The Coalition Against Insurance Fraud said its first Prosecutor of the Year Award is going to a Los Angeles assistant district attorney who has prosecuted insurance swindlers using tax fraud charges of the kind used to convict Al Capone.

Assistant D.A. Albert H. MacKenzie's creative courtroom strategy “is a silver bullet in many insurance fraud cases,” said Dennis Jay, executive director of the coalition.

Mr. Jay said “suspects often quickly plead guilty when confronted with airtight tax charges. This produces more convictions, and faster, than often lengthy insurance investigations and trials.”

He added that tax fraud could become an effective courtroom tool in other states and insurance prosecutors around the United States should study the strategy's potential in their jurisdictions.

“We have identified, investigated and prosecuted some of Los Angeles County's worst fraud offenders. Al targets and outmaneuvers crooked attorneys, physicians, chiropractors and clinic owners,” said Los Angeles County District Attorney Steve Cooley.

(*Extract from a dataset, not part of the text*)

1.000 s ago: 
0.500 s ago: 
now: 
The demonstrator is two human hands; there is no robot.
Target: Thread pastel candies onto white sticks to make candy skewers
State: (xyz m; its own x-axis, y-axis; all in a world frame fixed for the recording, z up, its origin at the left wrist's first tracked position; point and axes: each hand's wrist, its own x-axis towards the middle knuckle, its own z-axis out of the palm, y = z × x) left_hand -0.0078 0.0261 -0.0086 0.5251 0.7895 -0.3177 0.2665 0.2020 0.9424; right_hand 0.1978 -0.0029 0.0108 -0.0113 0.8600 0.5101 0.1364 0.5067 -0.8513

Mr. MacKenzie heads the Fraud Interdiction Program, which began in 2006 in the Los Angeles District Attorney's Office. It's a partnership with California's tax agency–the Franchise Tax Board–plus numerous insurers and law-enforcement agencies.

The coalition said Mr. MacKenzie compares the income that suspects have reported to the tax agency against the claims money insurers have paid them. Usually suspects have received far more insurance money than they've declared on their tax returns, thus triggering tax-fraud charges. Many suspects don't file tax returns at all.

Mr. MacKenzie's program, according to the coalition, earned 15 convictions in 2007 involving swindlers who made more than $20 million in bogus claims. His conviction rate was 100 percent. He also has opened investigations of, or has identified, more than 200 other suspects who've made at least $300 million in bogus claims in health, auto and workers' compensation insurance.

According to the coalition, suspects often quickly plead guilty to tax fraud rather than face an almost certain conviction at trial. Prosecuting insurance-fraud suspects for felony tax evasion thus usually lands convictions within months while insurance cases can last a year or more.

Shorter cases increase the volume of convictions and the tax investigations also uncover widespread evidence of insurance fraud, money laundering, grand theft and other crimes that lead to convictions on more charges, the coalition said.

The Coalition Against Insurance Fraud is an alliance of insurers, consumer organizations and government agencies combating all forms of insurance fraud.